Il line check è la prima fase. È una prova tecnica:
si controlla che ogni strumento sia collegato, che ogni microfono funzioni e che il suono arrivi correttamente in regia. Uno strumento alla volta. Pochi suoni, nessuna canzone.
Il soundcheck, invece, è il momento in cui il concerto inizia davvero a prendere forma. Succede prima che il pubblico entri: che sia un club, un teatro, un palazzetto o una grande arena.
Il palco è acceso, la sala è vuota e dentro si lavora.
Durante il soundcheck non si suonano quasi mai i brani interi. Si provano pezzi, ritornelli, attacchi. Una strofa viene ripetuta più volte.
È per questo che, da fuori, senti canzoni a metà o solo musica senza voce.
E il cantante? Molto spesso è sul palco. A volte canta piano, a volte accenna solo qualche parola, altre volte resta in silenzio mentre la band suona. Perché in quel momento non si sta facendo spettacolo, si sta sistemando il suono.

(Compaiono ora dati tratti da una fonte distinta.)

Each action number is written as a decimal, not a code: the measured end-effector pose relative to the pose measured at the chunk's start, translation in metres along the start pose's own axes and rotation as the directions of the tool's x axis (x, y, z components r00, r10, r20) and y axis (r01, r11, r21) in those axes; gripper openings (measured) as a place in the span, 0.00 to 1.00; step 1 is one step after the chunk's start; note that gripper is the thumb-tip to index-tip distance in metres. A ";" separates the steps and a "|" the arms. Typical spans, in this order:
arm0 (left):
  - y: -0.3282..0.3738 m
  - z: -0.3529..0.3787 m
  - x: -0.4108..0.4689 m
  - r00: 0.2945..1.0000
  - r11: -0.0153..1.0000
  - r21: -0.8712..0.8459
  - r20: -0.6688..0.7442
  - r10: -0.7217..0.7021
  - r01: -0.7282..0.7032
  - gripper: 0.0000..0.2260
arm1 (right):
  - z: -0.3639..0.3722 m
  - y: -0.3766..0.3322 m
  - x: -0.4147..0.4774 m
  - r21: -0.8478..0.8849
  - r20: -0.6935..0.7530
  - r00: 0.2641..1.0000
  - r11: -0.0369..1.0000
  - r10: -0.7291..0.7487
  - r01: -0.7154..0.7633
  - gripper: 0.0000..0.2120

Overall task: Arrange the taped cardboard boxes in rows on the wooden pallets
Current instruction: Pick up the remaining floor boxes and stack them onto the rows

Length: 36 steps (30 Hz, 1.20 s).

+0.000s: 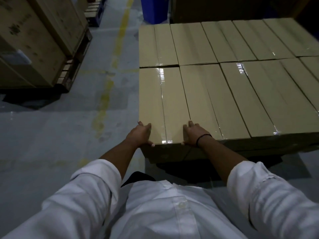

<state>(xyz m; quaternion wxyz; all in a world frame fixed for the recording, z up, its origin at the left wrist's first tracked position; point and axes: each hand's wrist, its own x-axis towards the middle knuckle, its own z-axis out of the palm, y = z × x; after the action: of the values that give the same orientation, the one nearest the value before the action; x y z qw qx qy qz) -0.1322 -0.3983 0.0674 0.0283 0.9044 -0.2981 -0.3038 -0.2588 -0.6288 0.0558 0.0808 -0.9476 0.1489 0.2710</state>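
"Gripping what?"
"Left hand (140, 133) and right hand (195, 133) each clasp a near corner of the front-left taped box (164, 100), which ends the near row (250, 100)."
"Room?"
"Grey floor (51, 135), worn yellow line (107, 94); big cartons (34, 40) far left."

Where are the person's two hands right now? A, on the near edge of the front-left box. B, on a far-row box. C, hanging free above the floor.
A: the left hand and right hand both grip the near edge of the front-left box, fingers on top.
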 end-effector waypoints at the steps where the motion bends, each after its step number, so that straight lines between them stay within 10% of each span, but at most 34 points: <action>1: 0.000 -0.002 0.001 1.000 1.000 -0.003 -0.001 0.001 -0.001 0.49 | 0.001 0.000 0.002 -0.001 -0.009 1.000 1.000 0.006 -0.006 0.43; 17: 0.003 -0.004 0.004 1.000 1.000 0.011 0.011 -0.006 0.005 0.49 | 0.001 0.009 -0.001 -0.365 0.013 0.995 0.926 -0.099 0.097 0.38; 36: 0.004 -0.003 0.010 1.000 0.999 0.029 -0.002 -0.017 0.017 0.49 | 0.003 0.012 0.010 -0.289 -0.029 0.996 0.954 -0.089 0.077 0.41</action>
<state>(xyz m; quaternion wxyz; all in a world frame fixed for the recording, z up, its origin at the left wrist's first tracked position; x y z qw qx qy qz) -0.1268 -0.4076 0.0654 0.0127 0.9075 -0.2948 -0.2989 -0.2563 -0.6415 0.0474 -0.0494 -0.9600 0.0696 0.2665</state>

Il soundcheck è un dialogo continuo tra chi è sul palco e chi è in regia.
Si ascolta, si corregge, si riprova.
Tutto serve a far sì che, la sera, quando il pubblico entrerà, nulla sembri fuori posto. Quello che senti prima del concerto è il live che sta nascendo.
Non è pensato per essere bello, né per essere visto.
Ma senza quel momento lì, il concerto della sera non esisterebbe.